Postby omerosler » Fri Jun 03, 2016 11:30 am

David P Bird wrote:Omer, thanks for your edits which make your thinking clearer to me, but not quite completely. It seems to be a generalisation of the ALS-XZ rule.

Concentrating on your ingenious first example, here are the Boolean nodes that I need to provide your proof.

Code: Select all
 +---------------------------------------------------------------------------+
 |  -        -         -      |  -     -     -     |  -        -        -    |
 |  -        -         -      |  -     -     -     |  -        -        -    |
 |  -        -         -      |  -     -     -     |  -        -        -    |
 |----------------------------+--------------------+-------------------------|
 |  4-       ab12347   4-     |  -     -     -     |  -        ab1247   a47  |
 |  c3456    c3456     -      |  -     c56   -     |  -        -        -    |
 |  -        b12       -      |  -     -     -     |  -        b12      -    |
 |----------------------------+--------------------+-------------------------|
 |  -        -         -      |  -     -     -     |  -        -        -    |
 |  -        -         -      |  -     -     -     |  -        -        -    |
 |  -        -         -      |  -     -     -     |  -        -        -    |
 +---------------------------------------------------------------------------+

                                         / (3)r4c2 – (3=456)r5c125 \
(47)r4c89 = (12)r46c8 -[DP]- (12)r46c2 =                             => r4c13 <> 4
                                         \ (47)r4c29               / 

The (12) pairs can't both be true as that would make the deadly pattern.
The first strong link is novel but simple to understand.
The second strong link splits into two cases though so the eliminations are the result of three potential outcomes.

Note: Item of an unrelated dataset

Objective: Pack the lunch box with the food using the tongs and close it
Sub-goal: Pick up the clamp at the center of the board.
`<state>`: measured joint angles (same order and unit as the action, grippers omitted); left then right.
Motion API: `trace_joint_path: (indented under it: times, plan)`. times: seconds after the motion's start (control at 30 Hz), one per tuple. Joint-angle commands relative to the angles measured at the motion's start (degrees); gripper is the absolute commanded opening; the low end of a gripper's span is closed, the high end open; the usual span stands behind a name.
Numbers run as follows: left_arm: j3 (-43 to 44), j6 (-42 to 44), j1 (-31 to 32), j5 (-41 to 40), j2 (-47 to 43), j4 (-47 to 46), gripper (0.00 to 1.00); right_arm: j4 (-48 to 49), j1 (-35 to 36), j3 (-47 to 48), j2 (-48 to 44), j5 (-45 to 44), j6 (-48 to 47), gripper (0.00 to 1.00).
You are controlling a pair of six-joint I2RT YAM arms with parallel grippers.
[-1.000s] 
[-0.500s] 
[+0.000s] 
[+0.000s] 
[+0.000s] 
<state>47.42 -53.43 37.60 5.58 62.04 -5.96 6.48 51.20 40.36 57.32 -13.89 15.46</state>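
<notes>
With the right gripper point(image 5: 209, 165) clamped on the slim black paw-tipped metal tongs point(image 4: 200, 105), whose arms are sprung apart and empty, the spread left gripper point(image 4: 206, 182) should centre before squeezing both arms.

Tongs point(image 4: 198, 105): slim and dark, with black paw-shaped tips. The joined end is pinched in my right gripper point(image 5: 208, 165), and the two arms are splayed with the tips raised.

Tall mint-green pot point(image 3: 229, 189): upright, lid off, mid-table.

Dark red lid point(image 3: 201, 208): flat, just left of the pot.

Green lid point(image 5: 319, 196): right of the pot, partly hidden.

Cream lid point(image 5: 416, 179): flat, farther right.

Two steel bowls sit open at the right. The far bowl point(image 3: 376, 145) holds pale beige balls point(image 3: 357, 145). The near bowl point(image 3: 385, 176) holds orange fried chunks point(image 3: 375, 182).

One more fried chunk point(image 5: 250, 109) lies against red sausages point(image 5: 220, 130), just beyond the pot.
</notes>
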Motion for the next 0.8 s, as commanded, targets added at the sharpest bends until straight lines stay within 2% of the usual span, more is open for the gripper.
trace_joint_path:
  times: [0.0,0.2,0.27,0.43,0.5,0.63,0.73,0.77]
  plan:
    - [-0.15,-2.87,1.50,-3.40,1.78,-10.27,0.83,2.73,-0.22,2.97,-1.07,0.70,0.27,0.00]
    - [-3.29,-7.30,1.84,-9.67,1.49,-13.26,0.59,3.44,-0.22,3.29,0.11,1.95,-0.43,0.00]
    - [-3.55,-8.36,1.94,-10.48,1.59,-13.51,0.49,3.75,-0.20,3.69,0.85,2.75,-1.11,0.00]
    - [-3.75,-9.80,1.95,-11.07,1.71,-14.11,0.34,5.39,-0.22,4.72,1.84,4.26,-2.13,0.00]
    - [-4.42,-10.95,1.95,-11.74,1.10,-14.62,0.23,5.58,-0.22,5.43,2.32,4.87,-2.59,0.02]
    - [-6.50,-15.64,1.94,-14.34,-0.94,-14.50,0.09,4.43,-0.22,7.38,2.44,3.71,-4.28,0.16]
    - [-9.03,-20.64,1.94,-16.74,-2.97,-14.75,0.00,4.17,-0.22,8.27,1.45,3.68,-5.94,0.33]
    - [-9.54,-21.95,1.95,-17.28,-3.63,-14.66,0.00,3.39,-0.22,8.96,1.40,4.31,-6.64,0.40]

I can't see how these inferences can be packaged into a pattern but that's not to say it's always impossible but the right conditions might be rare. Nevertheless your approach is a clever technique.


Well, the technique is based on two steps: Prooving that some subset is an ALSS (the hard part) and then using it like an ALS (to find XZ/Chain Pattern).
Avoiding a DP is the "proof" part here.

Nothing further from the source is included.